A small Python project which explores using scikit-learn to classify Palmer penguins by species.

Primary LanguagePythonBSD 3-Clause "New" or "Revised" LicenseBSD-3-Clause

penguin-models

This is a small Python project which explores using scikit-learn to classify penguins by species in the Palmer penguins dataset given their bill features. This was a personal project that I used to learn about support vector machines in scikit-learn.

Setup

To run the code you will need a Python 3 installation with the packages listed in environment.yml. To create an environment with these packages using the Anaconda distribution, run the following conda command in the repo directory:

conda env create -f environment.yml

This will create an environment called penguin-models.
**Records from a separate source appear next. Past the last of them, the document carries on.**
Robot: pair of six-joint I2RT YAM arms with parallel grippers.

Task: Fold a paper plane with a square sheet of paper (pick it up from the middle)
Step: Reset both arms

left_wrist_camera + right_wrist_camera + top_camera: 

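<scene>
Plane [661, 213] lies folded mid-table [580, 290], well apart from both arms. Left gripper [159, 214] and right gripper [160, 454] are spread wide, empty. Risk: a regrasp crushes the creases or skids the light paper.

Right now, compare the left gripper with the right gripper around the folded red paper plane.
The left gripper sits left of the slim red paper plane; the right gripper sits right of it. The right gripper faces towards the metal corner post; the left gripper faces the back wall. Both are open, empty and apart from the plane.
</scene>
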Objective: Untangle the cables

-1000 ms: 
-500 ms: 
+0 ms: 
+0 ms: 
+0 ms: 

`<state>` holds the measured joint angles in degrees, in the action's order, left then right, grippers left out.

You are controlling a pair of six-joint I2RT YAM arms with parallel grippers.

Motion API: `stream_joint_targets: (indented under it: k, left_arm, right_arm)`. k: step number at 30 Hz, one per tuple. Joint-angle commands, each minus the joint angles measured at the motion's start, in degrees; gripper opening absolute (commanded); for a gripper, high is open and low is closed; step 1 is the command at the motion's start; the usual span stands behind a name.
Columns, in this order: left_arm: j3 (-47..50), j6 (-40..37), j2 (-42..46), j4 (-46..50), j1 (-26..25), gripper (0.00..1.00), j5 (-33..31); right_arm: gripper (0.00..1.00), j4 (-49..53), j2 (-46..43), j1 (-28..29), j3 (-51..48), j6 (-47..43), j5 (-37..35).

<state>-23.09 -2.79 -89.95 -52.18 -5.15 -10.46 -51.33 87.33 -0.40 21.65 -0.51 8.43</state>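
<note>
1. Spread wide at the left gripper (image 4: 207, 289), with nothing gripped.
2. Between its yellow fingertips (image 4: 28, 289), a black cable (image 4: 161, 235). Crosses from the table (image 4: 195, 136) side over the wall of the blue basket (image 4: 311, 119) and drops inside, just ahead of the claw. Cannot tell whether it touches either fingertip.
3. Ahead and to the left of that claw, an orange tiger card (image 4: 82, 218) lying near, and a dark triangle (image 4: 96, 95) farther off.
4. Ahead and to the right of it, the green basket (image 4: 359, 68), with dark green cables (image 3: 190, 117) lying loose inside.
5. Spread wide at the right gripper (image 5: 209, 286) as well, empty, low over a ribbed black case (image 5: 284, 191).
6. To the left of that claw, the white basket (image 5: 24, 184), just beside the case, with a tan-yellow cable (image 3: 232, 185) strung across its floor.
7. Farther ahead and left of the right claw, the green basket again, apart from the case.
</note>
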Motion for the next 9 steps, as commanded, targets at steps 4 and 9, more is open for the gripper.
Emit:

You can activate the environment with:

conda activate penguin-models

And deactivate it with:

conda deactivate

See the conda documentation for further information on environments.

Analysis

To run the analysis, start an IPython shell:

ipython

Then import the analysis module and call its run method:

import analysis
analysis.run()

This will load the data, train the models, and create the plots in the plots directory. There is an index.html file in the plots directory that shows all of the plots in an annotated webpage.

Style

The plots use a custom matplotlib theme called eda. In the plots module this is loaded from the file style/eda.mplstyle.

If you want to use this style in other projects, you can copy the file into your matplotlib style library, which is normally located at ~/.matplotlib/stylelib. You can then load it with:

import matplotlib.pyplot as plt
plt.style.use(['eda'])

Further reading

I've been learning how to use scikit-learn with Aurelien Geron's book Hands-on Machine Learning with Scikit-Learn, Keras, and TensorFlow. It's really good. This project was produced by applying what Geron teaches in his book to a novel dataset.